── EXTRACTED MATERIAL ──
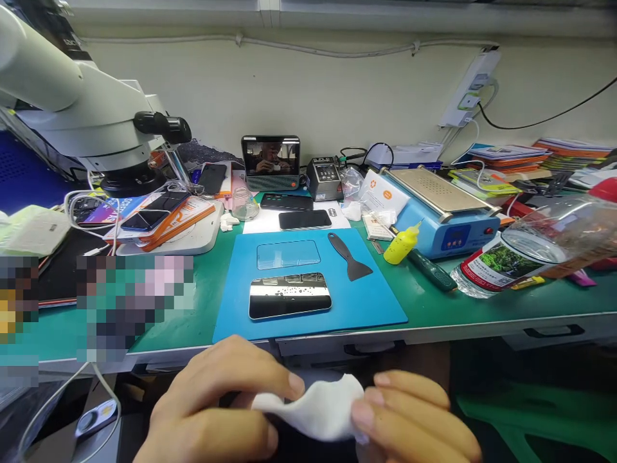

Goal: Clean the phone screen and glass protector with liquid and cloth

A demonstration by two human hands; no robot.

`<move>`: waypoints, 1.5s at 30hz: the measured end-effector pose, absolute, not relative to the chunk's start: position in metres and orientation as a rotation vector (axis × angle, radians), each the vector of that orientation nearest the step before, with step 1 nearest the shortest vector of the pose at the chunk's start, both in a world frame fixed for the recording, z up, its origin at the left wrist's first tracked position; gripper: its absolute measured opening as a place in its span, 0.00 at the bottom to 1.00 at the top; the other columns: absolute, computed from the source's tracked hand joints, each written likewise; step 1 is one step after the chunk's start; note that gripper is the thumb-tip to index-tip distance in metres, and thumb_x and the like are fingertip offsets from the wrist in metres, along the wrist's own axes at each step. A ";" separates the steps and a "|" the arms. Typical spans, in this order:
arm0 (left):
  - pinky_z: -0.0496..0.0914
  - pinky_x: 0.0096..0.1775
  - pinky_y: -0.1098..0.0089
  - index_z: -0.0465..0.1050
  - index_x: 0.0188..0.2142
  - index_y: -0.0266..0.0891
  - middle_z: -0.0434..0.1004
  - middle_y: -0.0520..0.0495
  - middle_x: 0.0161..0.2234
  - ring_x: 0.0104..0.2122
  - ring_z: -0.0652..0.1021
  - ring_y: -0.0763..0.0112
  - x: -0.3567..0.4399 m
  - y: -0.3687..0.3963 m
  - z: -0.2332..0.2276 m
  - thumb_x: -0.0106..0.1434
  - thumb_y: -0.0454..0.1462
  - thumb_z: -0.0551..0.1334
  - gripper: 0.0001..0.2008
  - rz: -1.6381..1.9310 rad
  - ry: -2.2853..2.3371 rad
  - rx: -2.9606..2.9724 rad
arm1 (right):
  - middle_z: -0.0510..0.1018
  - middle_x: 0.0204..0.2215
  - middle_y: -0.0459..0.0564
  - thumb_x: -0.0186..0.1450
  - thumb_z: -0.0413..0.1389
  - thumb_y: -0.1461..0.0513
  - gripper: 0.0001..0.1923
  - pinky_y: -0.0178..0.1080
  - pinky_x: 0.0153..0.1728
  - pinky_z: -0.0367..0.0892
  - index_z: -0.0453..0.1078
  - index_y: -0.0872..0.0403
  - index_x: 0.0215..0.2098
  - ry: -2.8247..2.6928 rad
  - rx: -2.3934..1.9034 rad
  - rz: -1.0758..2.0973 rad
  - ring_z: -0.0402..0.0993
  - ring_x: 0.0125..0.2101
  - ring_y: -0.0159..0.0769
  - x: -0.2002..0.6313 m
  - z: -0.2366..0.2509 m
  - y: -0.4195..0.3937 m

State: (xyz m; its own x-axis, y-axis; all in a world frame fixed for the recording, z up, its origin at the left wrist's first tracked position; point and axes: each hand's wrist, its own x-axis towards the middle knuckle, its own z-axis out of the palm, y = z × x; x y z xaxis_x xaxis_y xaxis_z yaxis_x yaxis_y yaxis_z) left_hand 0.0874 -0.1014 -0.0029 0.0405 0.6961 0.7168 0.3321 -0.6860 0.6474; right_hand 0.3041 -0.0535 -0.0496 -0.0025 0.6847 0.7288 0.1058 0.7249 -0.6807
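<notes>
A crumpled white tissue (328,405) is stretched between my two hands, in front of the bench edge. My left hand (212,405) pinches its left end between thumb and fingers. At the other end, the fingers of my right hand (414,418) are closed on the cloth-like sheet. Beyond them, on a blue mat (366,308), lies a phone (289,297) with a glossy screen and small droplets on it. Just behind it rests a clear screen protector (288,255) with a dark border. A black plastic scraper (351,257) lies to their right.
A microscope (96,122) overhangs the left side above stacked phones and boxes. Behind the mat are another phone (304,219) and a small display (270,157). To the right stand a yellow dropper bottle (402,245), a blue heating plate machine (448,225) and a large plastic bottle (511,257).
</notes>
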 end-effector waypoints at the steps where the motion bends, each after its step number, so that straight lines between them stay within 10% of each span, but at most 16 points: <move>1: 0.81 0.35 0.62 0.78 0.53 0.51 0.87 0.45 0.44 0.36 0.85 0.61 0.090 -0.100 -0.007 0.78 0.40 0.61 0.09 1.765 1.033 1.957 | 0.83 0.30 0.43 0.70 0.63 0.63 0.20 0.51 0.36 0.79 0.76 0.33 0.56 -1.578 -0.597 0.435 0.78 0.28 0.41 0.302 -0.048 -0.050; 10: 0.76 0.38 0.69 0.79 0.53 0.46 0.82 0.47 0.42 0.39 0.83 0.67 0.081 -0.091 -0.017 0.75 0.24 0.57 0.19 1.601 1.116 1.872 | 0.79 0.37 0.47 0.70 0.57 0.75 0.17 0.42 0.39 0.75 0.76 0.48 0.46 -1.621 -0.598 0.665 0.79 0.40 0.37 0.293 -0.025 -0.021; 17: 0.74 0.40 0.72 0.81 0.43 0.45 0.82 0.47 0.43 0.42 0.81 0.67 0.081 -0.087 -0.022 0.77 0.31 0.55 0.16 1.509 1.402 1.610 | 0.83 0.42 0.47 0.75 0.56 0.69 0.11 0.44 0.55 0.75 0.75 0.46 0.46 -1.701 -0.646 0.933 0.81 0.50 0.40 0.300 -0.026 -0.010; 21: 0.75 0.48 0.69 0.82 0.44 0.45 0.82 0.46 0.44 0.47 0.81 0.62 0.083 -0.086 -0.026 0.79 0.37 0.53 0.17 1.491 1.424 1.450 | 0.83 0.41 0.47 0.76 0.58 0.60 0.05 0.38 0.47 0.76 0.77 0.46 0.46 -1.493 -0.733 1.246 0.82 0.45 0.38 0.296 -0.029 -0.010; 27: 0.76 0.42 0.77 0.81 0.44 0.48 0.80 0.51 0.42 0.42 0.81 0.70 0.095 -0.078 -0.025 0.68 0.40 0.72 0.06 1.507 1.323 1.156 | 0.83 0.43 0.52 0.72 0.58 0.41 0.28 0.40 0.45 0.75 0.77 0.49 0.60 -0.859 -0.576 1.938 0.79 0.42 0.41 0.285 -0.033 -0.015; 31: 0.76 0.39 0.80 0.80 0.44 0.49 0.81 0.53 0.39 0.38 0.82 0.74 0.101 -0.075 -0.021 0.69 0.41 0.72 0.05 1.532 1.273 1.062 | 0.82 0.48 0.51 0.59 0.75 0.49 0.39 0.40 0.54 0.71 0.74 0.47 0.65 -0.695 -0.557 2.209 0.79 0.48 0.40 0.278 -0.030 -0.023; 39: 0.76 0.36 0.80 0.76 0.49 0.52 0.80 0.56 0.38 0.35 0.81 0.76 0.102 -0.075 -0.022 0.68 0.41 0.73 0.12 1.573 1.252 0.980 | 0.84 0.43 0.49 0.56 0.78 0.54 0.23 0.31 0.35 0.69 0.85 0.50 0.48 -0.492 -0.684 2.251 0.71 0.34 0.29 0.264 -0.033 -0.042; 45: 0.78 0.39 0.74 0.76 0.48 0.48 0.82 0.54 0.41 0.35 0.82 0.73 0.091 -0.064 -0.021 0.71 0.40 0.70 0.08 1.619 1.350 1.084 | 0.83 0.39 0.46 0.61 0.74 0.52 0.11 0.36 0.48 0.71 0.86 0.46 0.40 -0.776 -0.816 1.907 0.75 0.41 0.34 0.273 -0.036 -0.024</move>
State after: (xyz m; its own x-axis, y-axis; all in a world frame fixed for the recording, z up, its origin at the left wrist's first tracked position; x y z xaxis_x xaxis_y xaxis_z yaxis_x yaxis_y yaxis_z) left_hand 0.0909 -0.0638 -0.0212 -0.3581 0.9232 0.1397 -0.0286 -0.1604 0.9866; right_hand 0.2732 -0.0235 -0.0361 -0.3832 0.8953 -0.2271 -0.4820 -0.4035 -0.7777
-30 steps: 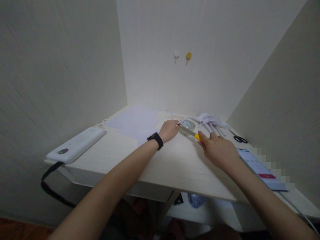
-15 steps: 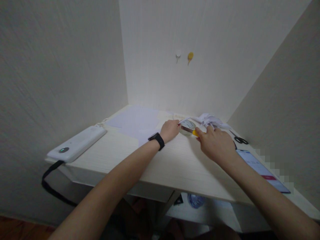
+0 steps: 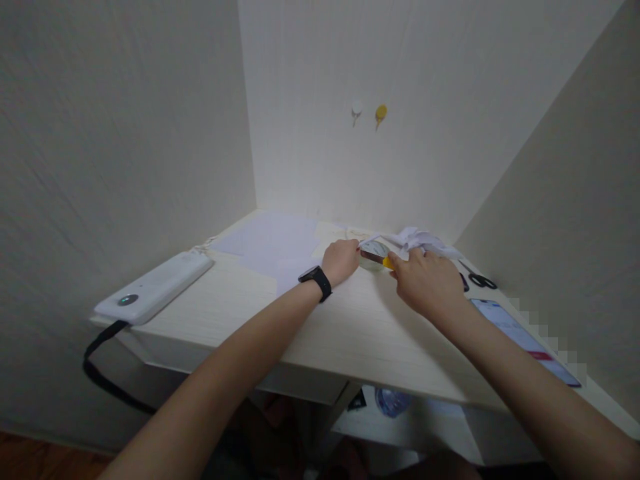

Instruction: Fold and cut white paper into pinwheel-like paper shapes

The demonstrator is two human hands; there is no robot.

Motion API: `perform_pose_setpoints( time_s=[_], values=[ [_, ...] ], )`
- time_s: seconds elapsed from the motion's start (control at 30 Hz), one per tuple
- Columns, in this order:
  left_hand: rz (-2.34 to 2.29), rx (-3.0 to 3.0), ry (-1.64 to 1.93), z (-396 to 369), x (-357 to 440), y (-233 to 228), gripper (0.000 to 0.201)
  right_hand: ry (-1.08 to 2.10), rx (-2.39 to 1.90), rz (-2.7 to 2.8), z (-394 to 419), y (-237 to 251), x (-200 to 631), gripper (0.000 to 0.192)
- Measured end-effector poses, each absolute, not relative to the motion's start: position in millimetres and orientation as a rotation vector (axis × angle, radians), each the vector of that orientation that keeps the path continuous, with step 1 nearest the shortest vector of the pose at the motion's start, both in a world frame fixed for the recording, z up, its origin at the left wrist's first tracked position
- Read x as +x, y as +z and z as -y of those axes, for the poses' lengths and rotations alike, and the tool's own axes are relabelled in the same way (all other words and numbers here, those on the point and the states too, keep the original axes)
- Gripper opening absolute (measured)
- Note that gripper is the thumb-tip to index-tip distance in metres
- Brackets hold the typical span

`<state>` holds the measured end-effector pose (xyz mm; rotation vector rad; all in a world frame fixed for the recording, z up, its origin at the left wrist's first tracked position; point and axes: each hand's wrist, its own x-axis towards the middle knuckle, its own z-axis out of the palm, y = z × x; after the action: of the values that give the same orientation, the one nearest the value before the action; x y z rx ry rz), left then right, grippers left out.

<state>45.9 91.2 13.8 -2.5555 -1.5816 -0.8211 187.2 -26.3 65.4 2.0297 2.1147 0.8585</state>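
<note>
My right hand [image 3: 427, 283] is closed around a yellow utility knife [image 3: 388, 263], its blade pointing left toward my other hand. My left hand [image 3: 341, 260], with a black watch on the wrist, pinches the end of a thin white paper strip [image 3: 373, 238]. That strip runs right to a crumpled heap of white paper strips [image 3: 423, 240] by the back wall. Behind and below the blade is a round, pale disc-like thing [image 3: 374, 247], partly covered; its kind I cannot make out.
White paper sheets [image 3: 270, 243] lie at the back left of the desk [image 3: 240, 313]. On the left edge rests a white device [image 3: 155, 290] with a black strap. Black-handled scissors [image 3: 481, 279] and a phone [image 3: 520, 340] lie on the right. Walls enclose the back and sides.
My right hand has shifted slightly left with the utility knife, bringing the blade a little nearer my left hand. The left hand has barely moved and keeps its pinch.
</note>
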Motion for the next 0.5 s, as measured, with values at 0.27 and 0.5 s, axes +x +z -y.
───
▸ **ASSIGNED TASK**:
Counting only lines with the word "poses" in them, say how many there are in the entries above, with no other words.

▸ **COMPLETED EXERCISE**:
2